日々に役立つ酵素の話

体内の酵素

消化、分解酵素

酵素と聞いてまず頭に思い浮かぶのが消化、分解酵素なのではないでしょうか?テレビなどでもダイエットや健康に関する特集番組などでたびたび耳にする言葉です。そもそも食べ物を食べてもそこに消化酵素がなければ栄養とはなりません。

お米や小麦などの炭水化物に含まれるでんぷんはアミラーゼという酵素によって分解されます。また肉や魚、大豆などに含まれるたんぱく質はペプシンという酵素で消化されます。同じく肉や魚、食用油などに含まれる脂質はリパーゼという酵素が消化します。
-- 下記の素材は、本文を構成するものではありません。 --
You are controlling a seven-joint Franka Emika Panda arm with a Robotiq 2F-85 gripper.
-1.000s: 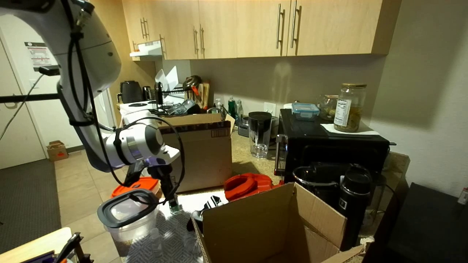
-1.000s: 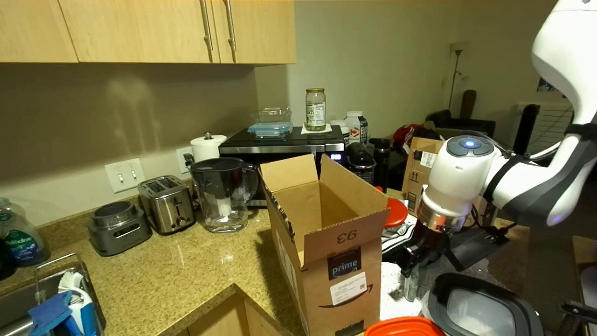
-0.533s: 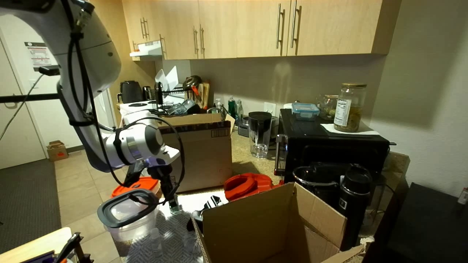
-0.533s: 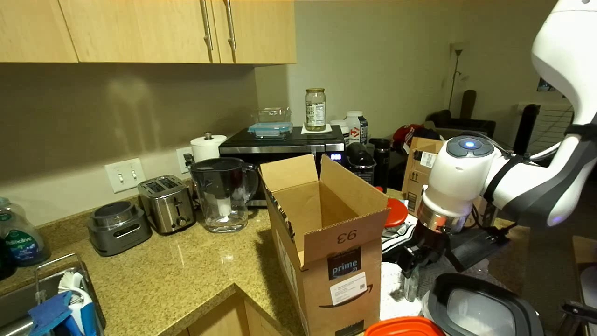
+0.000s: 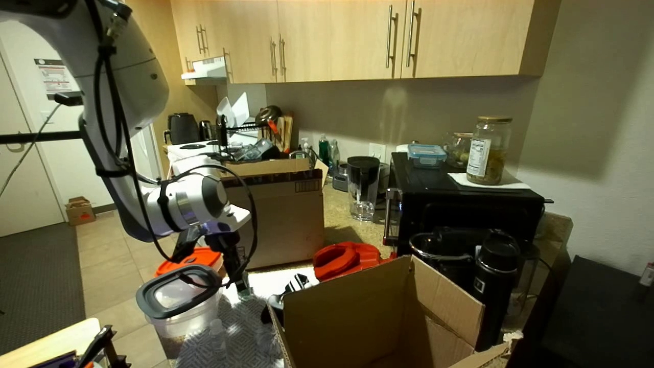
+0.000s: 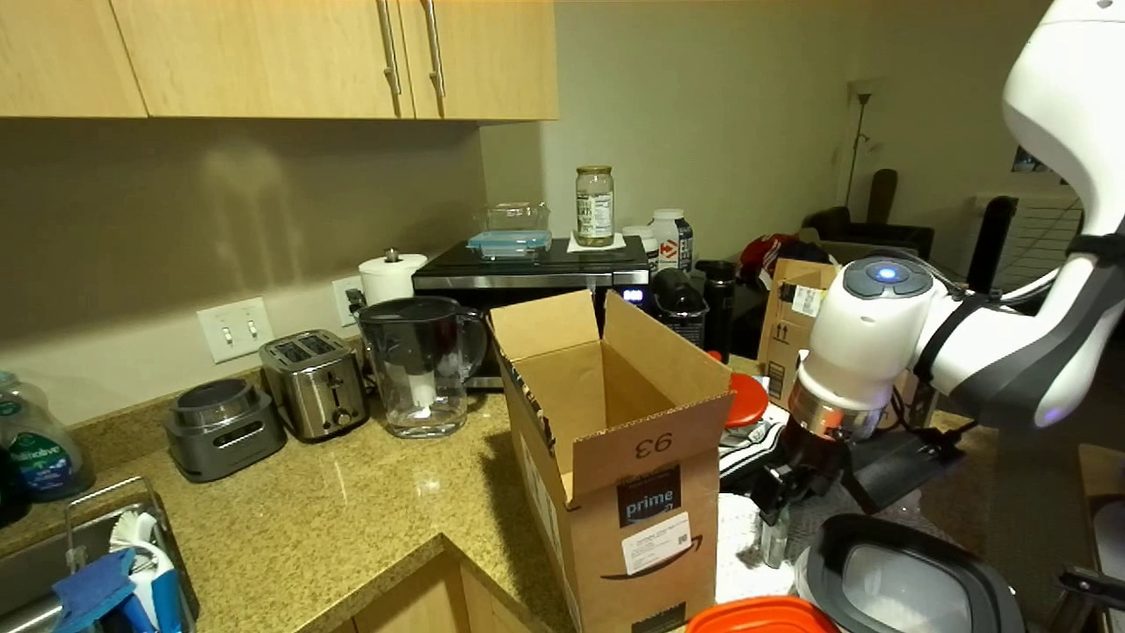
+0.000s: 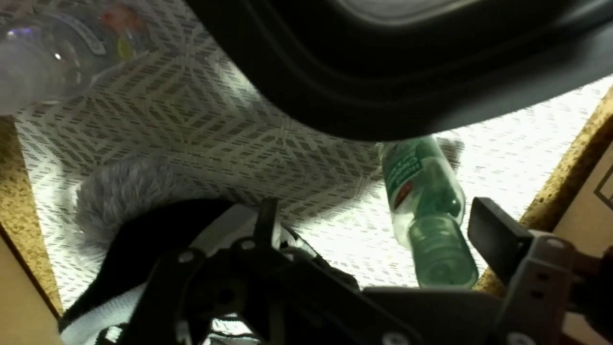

このように酵素にはそれぞれ独自の働きがあり、それ以外の働きはしないと言う特長があります。これらの酵素は微量でも大きな仕事をします。例えば、アミラーゼは1gででんぷん5トンを15分で分解し、ペプシンは1gで牛乳2000リットルのたんぱく質を15分で分解してしまいます。アルコールを分解する酵素は1B型アルコール脱水素酵素と言います。

遺伝的にこの酵素の量が少ない人はアルコールを分解する能力が弱いため、飲酒で顔が赤くなり、アルコールが体内に残っている時間が長いためにアルコール中毒症やアルコール依存症になりやすいと言われています。日常的にワインなどのアルコールを飲む欧米人に比べ、日本人はアルコール分解酵素の量が少ないと言われています。アルコールは適量であれば血流を上げ代謝を促進する働きがありますが、これも酵素の働きのおかげです。

アルコールだけでは毒でしかないのでお酒を飲めない人に無理にすすめるのは止めましょう。また酵素は働いた分だけ消費されます。飲みすぎ食べ好きは酵素の量を極端に減らすため、太りすぎや病気の原因になってしまいます。